Now well-practiced at pulling myself together in these situations, I embark upon reading a letter from Browning regarding Solomon. The letter to Joseph Leftwich begins with a particularly frank appraisal of Solomon’s subscription to ‘Greek Love’: ‘the aesthetic movement’, Browning says, ‘believed that bisexual [meaning heterosexual] love was a sensual and basing thing and the love of male for male was in every way higher and more elevating to the character.’ He goes on to say, ‘as I was at that time a schoolmaster, it was absolutely impossible that I should take their view of things.’
Letters always have a certain magic for researchers; it is as if you have taken a step closer to their author when you can see every pen stroke and every mistake. But here it seems particularly visceral. Here is a man on the edge of two worlds: early twentieth century Cambridge, where heterosexuality is not just the norm but is enforced, and a subaltern community of academics who pine for a world they see as sexually liberated. Later in the letter, Browning usefully sheds some light on Swinburne’s relationship with Solomon following the latter’s collapse:
Swinburne was a loathsome little beast. His favourite occupation was to see boys flogged till they bled, and if the blood would not come, they used red ink.
and later:
It was Swinburne who made him a drunkard and for this I never forgave him. He got very bad in his old age, the consequence of drink.
It is difficult not to be moved by this.

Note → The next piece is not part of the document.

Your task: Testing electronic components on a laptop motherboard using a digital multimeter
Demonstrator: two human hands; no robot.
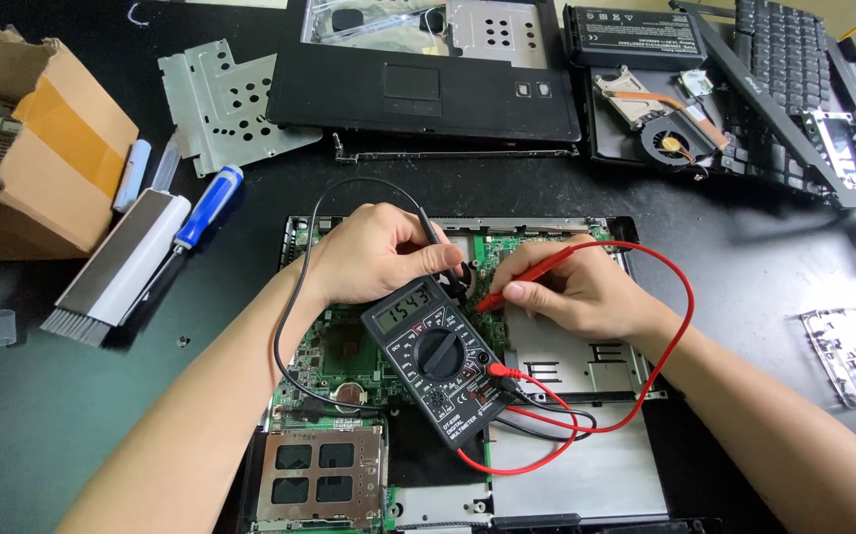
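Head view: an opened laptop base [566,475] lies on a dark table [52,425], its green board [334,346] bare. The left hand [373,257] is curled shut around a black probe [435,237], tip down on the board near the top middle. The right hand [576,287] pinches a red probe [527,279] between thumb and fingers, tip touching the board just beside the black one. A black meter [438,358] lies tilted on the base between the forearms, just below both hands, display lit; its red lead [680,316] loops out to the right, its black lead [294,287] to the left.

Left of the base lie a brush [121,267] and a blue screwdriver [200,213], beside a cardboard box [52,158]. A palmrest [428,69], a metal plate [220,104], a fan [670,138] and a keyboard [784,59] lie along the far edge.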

I knew Swinburne was said to be antagonistic, but this is, to put it mildly, an intense tale.
By the time I leave the library, it is 38 degrees and, suffering the severe misfortune of being English, this disgruntles me. Moreover, I feel somewhat cheated by my day’s research. Solomon, who had to me been something of a mystery, flitting between labels and categories, having a biography which lacks significant details, gets more human the more research I do. Indeed, he drank too much and he fell out with his friends, who, while particularly malicious, serve to make the history more real. While I feel sure there is some homophobia there and that I really ought to hate Swinburne as much as Browning did, I don’t. Instead, rather than feeling angry for this maligned figure, I am instead annoyed at Solomon for no longer being so much of a riddle.
With every new relationship of his that I uncover, I understand his social life more, and I can see more clearly the wake he left behind. A man who was once an ethereal enigma is increasingly a moment in history, and it is a history of an England which made him compete with figures more interesting than himself.
But, in essence, that is the point of research, to know my subject better than before. A E Housman (another sad, gay man) once said that ‘all human knowledge is precious, whether or not it serves the slightest human use.’ I’m not sure if I agree, but we all must have faith that this is true. This was my first research trip abroad and I learnt a huge amount about my subject and about research itself. I have found that there is a certain teleology to research which means that one finds oneself aiming towards a final conclusion, which is partly fulfilled with every minor discovery and yet which always necessarily remains elusive.
I mean to say that while it is impossible to create a perfect picture of any artist, and I certainly wouldn’t be so bold as to suggest I have come close, that must be the aim of research if it is to mean anything. If it is inevitable that in uncovering a life, fleshing out his story to revive the flesh, that that life will become more human, then I can only say that for Solomon and his circle, I am doing my job well.
LEWIS ROBERTS reads English at Magdalen. He constantly aspires to aspire to the condition of music.